Drive.ai si sta legando a Grab, rivale di Uber?

La startup che vuole “insegnare” alle auto la guida autonoma, vorrebbe espandersi verso Singapore, dopo un sostegno di 15 ulteriori milioni di dollari

Drive.ai, startup sullo sviluppo della tecnologia della guida autonoma, ha ricevuto 15 milioni di dollari da Grab, praticamente il più grande rivale di Uber nel sud est asiatico. Il finanziamento, secondo quanto riportato dal portale techcrunch.com, permetterà a Drive.ai nel suo percorso di espansione internazionale, con la previsione di aprire – nei propri piani – un ufficio a Singapore nei prossimi mesi, considerando lo sviluppo di auto a guida autonoma nel paese.

Non è ancora una partnership formale quella tra Grab e Drive.ai, anche se Grab ha già avuto una partnership precedentemente con la NuTonomy di Boston per la guida autonoma proprio per le strade di Singapore.

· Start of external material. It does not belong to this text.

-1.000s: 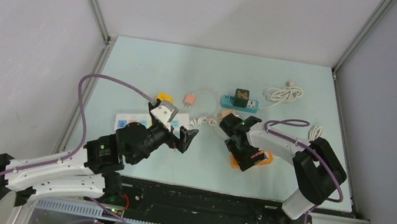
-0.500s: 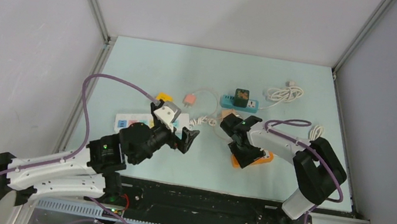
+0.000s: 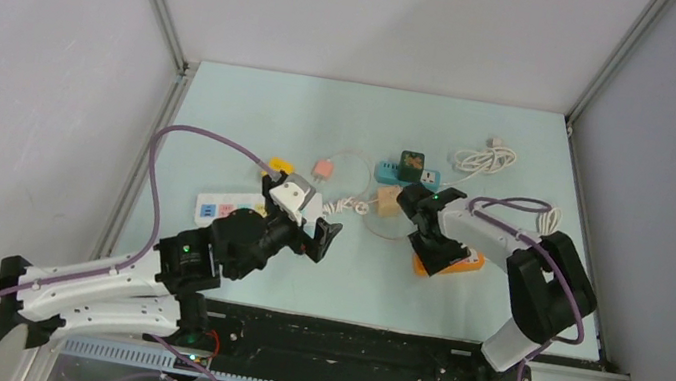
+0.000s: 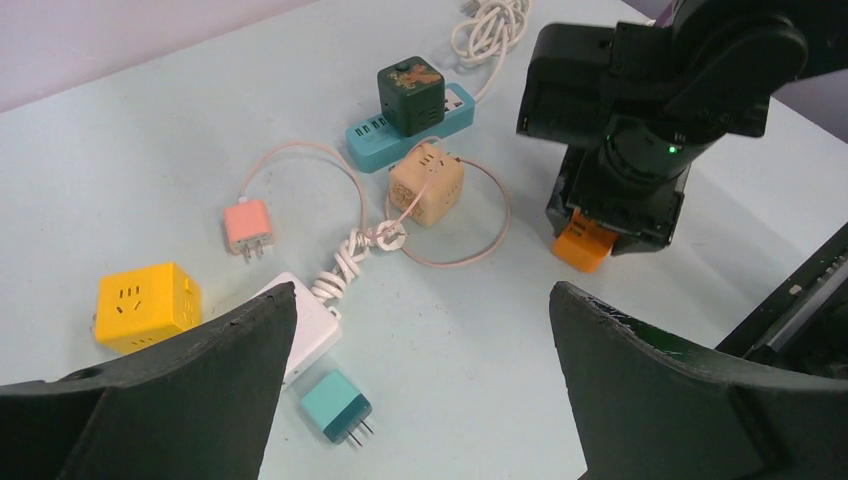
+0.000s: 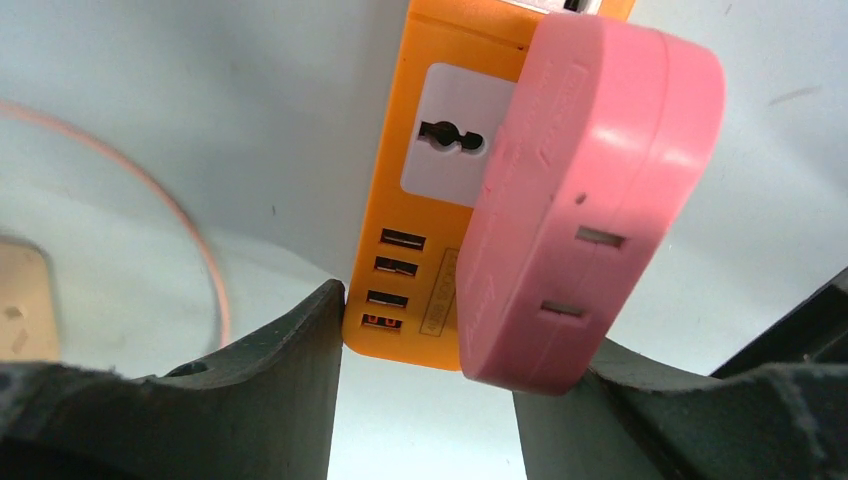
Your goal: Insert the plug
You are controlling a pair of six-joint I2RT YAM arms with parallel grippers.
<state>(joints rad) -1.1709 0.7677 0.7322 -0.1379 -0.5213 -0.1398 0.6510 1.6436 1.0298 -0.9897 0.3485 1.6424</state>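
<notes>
The pink plug meets the orange strip, right of centre.
Top: right gripper sits over the orange strip; left gripper is released. Left wrist: its fingers are spread wide. Right wrist: the pink plug is tilted across the strip's socket and rests against one finger, jaws parted.

Pale blue table carries everything. In the gap between the left fingers: teal plug lying flat, white power strip just beside it. Yellow cube socket sits just past one fingertip. Farther out beyond those fingers: pink plug, beige cube with looped cord, teal power strip, white cable coil. Orange power strip lies flat between the right fingers, one finger at its long edge.
</notes>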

Dunque l’apertura verso Singapore deve essere vista come strategica per lo sviluppo stesso di Drive.ai. A sostegno, il CEO di Drive.ai, Sameep Tandon ha definito lo sviluppo della tecnologia della guida autonoma come “una gara spaziale globale” e che lo sviluppo internazionale è un qualcosa di importante per l’azienda stessa. L’oppostunità di Singapore dunque giunge proprio a latere dell’incontro con Grab in un meeting in California, oltre alla visita di Singapore del co-fondatore di Drive.ai, Carol Reiley, impressionato dalla megalopoli asiatica.

Un passo ulteriore verso l’espansione globale partendo dall’est asiatico? Singapore sarebbe un passo scontato quanto definito per le ambizioni di Drive.ai, fresca di un ulteriore finanziamento da parte di Lyft di circa 50 milioni di dollari all’inizio dell’anno. Tanto più questa notizia si ricollega alla mossa della stessa Lyft di legarsi a Ford con la volontà di realizzare in sincronia taxi a guida autonoma. Ulteriori tasselli di un mondo che si sta sviluppando sempre più e dove ogni concorrente si muove, come in una partita a scacchi, alla ricerca di collaborazioni il cui focus nodale risulta essere lo sviluppo tecnologico.

In questo caso, la particolarità di Drive.ai? La focalizzazione sulla creazione di un kit apposito retroattivo che porterebbe quindi vetture già esistenti a diventare idonee per la guida autonoma. In pratica, una startup che “insegnerebbe” alle auto già esistenti a guidare. Sarà realtà?